Work instructions: Reproduce every record exactly as given.

Working data:
────────

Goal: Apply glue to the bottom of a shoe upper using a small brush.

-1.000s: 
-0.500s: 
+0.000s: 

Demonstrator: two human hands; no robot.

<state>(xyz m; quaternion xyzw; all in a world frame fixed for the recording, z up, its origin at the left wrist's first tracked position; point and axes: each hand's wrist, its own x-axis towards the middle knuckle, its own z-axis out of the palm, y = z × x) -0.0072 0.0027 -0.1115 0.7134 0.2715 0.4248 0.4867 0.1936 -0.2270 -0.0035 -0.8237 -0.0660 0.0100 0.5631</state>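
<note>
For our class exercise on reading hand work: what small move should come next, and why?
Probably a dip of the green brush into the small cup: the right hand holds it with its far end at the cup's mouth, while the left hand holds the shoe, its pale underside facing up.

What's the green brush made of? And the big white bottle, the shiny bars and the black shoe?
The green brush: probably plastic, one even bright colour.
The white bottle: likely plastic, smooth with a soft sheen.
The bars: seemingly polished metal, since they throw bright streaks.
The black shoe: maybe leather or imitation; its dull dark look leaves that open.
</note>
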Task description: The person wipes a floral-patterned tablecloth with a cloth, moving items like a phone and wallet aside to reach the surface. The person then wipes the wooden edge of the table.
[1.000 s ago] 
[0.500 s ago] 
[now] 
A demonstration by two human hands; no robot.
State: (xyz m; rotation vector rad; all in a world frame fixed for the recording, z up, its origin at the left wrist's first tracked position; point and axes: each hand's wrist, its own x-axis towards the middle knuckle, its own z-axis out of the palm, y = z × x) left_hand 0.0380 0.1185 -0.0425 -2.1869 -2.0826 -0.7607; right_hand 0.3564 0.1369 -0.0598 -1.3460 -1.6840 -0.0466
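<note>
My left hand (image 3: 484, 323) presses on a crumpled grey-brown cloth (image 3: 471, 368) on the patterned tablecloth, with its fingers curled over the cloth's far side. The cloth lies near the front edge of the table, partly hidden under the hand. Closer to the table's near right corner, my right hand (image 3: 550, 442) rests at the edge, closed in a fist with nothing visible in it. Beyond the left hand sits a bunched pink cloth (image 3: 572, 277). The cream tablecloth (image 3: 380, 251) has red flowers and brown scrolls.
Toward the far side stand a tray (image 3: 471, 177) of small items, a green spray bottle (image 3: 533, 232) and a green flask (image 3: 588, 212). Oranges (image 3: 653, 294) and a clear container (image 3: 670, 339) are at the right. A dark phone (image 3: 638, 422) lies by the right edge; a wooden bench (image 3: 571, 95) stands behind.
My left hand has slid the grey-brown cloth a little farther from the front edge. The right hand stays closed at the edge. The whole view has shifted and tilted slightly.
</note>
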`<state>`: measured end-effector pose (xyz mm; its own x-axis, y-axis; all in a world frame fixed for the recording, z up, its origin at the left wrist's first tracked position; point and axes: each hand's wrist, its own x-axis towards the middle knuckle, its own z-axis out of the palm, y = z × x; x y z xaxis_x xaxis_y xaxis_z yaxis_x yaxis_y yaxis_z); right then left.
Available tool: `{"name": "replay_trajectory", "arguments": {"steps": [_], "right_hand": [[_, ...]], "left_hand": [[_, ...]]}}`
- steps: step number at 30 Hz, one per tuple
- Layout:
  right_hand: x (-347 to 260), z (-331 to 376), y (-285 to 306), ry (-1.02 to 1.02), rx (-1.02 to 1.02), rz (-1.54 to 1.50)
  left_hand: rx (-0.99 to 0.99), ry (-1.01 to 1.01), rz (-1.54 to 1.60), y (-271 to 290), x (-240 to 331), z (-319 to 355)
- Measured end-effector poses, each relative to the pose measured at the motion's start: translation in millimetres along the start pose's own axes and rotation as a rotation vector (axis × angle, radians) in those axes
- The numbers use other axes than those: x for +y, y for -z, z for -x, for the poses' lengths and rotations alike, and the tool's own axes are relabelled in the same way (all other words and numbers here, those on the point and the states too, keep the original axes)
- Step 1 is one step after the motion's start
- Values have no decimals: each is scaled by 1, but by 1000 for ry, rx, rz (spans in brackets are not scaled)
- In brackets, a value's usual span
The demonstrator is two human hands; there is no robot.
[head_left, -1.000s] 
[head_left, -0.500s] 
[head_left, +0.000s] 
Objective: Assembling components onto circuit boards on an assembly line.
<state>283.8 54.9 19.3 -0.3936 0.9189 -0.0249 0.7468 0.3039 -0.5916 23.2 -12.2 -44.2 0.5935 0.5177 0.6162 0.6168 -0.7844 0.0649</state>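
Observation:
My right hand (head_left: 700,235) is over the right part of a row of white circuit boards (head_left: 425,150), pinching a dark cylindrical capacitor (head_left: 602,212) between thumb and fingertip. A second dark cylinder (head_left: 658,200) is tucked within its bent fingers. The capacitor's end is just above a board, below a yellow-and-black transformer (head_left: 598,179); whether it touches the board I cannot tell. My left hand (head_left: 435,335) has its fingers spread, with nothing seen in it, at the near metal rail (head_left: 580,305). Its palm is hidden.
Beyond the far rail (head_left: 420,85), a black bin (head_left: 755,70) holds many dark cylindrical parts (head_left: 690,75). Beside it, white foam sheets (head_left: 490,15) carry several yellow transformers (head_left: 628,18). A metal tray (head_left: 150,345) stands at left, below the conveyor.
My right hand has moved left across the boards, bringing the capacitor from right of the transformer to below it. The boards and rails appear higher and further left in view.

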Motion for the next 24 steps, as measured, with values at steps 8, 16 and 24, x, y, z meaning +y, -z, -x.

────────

Task output:
Goal: Apply glue to the bottom of a shoe upper using a small brush.

-1.000s: 
-0.500s: 
+0.000s: 

Demonstrator: two human hands; no robot.

<state>(xyz m; quaternion xyzw; all in a world frame fixed for the recording, z up, its origin at the left wrist's first tracked position; point and axes: each hand's wrist, its own x-axis towards the middle knuckle, its own z-axis out of the palm, y = z × x) -0.0072 0.0027 -0.1115 0.7134 0.2715 0.4248 0.4867 0.1936 -0.2270 -0.0035 -0.8237 -0.0660 0.0100 0.5631</state>
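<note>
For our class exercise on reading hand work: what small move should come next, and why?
Probably a dip of the green brush into the small cup: the right hand holds it with its far end at the cup's mouth, while the left hand holds the shoe, its pale underside facing up.

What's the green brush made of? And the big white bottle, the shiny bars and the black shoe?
The green brush: probably plastic, one even bright colour.
The white bottle: likely plastic, smooth with a soft sheen.
The bars: seemingly polished metal, since they throw bright streaks.
The black shoe: maybe leather or imitation; its dull dark look leaves that open.
</note>
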Task description: The person wipes a floral-patterned tablecloth with a cloth, moving items like a phone and wallet aside to reach the surface. The person then wipes the wooden edge of the table.
[1.000 s ago] 
[0.500 s ago] 
[now] 
A demonstration by two human hands; no robot.
State: (xyz m; rotation vector rad; all in a world frame fixed for the recording, z up, its origin at the left wrist's first tracked position; point and axes: each hand's wrist, its own x-axis towards the middle knuckle, its own z-axis out of the palm, y = z × x) left_hand 0.0380 0.1185 -0.0425 -2.1869 -2.0826 -0.7607; right_hand 0.3564 0.1369 -0.0598 -1.3460 -1.6840 -0.0466
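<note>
My left hand (image 3: 484, 323) presses on a crumpled grey-brown cloth (image 3: 471, 368) on the patterned tablecloth, with its fingers curled over the cloth's far side. The cloth lies near the front edge of the table, partly hidden under the hand. Closer to the table's near right corner, my right hand (image 3: 550, 442) rests at the edge, closed in a fist with nothing visible in it. Beyond the left hand sits a bunched pink cloth (image 3: 572, 277). The cream tablecloth (image 3: 380, 251) has red flowers and brown scrolls.
Toward the far side stand a tray (image 3: 471, 177) of small items, a green spray bottle (image 3: 533, 232) and a green flask (image 3: 588, 212). Oranges (image 3: 653, 294) and a clear container (image 3: 670, 339) are at the right. A dark phone (image 3: 638, 422) lies by the right edge; a wooden bench (image 3: 571, 95) stands behind.
My left hand has slid the grey-brown cloth a little farther from the front edge. The right hand stays closed at the edge. The whole view has shifted and tilted slightly.
</note>
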`<state>`: measured end-effector pose (xyz mm; its own x-axis, y-axis; all in a world frame fixed for the recording, z up, its origin at the left wrist's first tracked position; point and axes: each hand's wrist, its own x-axis towards the middle knuckle, its own z-axis out of the palm, y = z × x; x y z xaxis_x xaxis_y xaxis_z yaxis_x yaxis_y yaxis_z); right then left.
Available tool: `{"name": "replay_trajectory", "arguments": {"steps": [_], "right_hand": [[_, ...]], "left_hand": [[_, ...]]}}`
- steps: step number at 30 Hz, one per tuple
- Layout:
  right_hand: x (-347 to 260), z (-331 to 376), y (-285 to 306), ry (-1.02 to 1.02), rx (-1.02 to 1.02), rz (-1.54 to 1.50)
  left_hand: rx (-0.99 to 0.99), ry (-1.01 to 1.01), rz (-1.54 to 1.60), y (-271 to 290), x (-240 to 331), z (-319 to 355)
- Measured end-effector poses, each relative to the pose measured at the motion's start: translation in millimetres along the start pose's own axes and rotation as a rotation vector (axis × angle, radians) in those axes
- The numbers use other axes than those: x for +y, y for -z, z for -x, for the poses' lengths and rotations alike, and the tool's own axes are relabelled in the same way (all other words and numbers here, those on the point and the states too, keep the original axes)
- Step 1 is one step after the motion's start
- Values have no decimals: each is scaled by 1, but by 1000 for ry, rx, rz (spans in brackets are not scaled)
- In brackets, a value's usual span
The demonstrator is two human hands; there is no robot.
[head_left, -1.000s] 
[head_left, -0.500s] 
[head_left, +0.000s] 
Objective: Assembling components onto circuit boards on an assembly line.
<state>283.8 54.9 19.3 -0.3936 0.9189 -0.0249 0.7468 0.3039 -0.5916 23.2 -12.2 -44.2 0.5935 0.5177 0.6162 0.6168 -0.7844 0.0649</state>
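Observation:
My right hand (head_left: 700,235) is over the right part of a row of white circuit boards (head_left: 425,150), pinching a dark cylindrical capacitor (head_left: 602,212) between thumb and fingertip. A second dark cylinder (head_left: 658,200) is tucked within its bent fingers. The capacitor's end is just above a board, below a yellow-and-black transformer (head_left: 598,179); whether it touches the board I cannot tell. My left hand (head_left: 435,335) has its fingers spread, with nothing seen in it, at the near metal rail (head_left: 580,305). Its palm is hidden.
Beyond the far rail (head_left: 420,85), a black bin (head_left: 755,70) holds many dark cylindrical parts (head_left: 690,75). Beside it, white foam sheets (head_left: 490,15) carry several yellow transformers (head_left: 628,18). A metal tray (head_left: 150,345) stands at left, below the conveyor.
My right hand has moved left across the boards, bringing the capacitor from right of the transformer to below it. The boards and rails appear higher and further left in view.
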
Motion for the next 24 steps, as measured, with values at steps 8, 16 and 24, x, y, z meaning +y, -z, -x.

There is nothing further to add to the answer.